◆ The problem ◆
Whenever a line in the data contains "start", show that line.

◆ Dataset content ◆
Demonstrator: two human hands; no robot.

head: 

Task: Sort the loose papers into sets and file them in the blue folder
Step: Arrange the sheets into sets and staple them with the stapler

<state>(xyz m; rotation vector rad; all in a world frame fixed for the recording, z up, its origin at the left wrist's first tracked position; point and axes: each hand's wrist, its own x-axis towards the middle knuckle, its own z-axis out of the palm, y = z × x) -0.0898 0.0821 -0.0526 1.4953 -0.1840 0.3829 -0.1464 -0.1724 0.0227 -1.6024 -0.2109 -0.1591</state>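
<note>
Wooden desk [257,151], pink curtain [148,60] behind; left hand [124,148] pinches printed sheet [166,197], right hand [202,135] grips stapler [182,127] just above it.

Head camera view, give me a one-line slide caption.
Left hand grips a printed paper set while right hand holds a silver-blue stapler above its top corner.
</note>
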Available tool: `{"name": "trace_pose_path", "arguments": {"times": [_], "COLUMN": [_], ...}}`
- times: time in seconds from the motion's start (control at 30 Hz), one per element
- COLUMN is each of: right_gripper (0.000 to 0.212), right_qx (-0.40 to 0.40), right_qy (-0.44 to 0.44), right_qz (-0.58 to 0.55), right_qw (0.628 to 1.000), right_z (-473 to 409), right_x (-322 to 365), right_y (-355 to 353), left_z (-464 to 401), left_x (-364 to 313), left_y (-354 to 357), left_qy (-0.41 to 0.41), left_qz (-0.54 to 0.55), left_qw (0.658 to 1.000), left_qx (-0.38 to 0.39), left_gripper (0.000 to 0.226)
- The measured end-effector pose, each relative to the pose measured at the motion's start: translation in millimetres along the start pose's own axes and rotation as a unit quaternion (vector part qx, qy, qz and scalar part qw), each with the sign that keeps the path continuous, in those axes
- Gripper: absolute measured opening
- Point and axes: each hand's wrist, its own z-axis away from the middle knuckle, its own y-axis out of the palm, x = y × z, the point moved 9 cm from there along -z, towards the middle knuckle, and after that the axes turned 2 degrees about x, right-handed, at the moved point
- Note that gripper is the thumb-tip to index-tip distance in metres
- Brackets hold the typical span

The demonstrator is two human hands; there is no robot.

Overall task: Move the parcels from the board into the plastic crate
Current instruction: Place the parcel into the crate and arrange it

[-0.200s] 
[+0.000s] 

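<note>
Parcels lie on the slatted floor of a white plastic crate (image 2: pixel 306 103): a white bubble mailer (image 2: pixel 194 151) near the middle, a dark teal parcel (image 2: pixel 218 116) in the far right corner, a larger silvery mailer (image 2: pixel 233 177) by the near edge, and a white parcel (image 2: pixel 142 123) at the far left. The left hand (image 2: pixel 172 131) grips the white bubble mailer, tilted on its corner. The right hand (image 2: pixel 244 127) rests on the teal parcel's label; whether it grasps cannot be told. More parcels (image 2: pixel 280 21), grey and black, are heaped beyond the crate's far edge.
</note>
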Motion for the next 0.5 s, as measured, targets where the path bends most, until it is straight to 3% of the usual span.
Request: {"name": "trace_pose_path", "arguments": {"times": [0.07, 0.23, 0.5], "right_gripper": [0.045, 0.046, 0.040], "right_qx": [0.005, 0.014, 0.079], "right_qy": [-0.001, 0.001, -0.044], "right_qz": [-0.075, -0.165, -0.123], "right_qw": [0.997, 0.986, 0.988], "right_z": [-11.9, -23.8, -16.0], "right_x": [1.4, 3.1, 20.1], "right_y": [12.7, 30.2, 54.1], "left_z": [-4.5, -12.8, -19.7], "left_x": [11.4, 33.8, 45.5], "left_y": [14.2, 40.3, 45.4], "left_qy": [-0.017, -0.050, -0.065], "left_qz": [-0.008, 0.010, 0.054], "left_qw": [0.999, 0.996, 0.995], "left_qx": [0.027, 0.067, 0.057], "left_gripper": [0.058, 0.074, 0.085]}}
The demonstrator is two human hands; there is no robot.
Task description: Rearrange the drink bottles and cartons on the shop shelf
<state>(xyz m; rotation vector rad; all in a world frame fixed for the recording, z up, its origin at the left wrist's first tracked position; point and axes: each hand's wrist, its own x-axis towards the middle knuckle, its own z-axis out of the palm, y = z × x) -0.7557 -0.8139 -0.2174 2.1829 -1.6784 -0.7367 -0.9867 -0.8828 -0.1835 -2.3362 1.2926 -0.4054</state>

◆ Your solution ◆
- times: time in seconds from the motion's start (control at 30 Hz), one per element
- The measured end-effector pose, each relative to the pose measured at the motion's start: translation in millimetres along the start pose's own axes and rotation as a unit quaternion (vector part qx, qy, qz and scalar part qw), each with the sign that keeps the path continuous, in those axes

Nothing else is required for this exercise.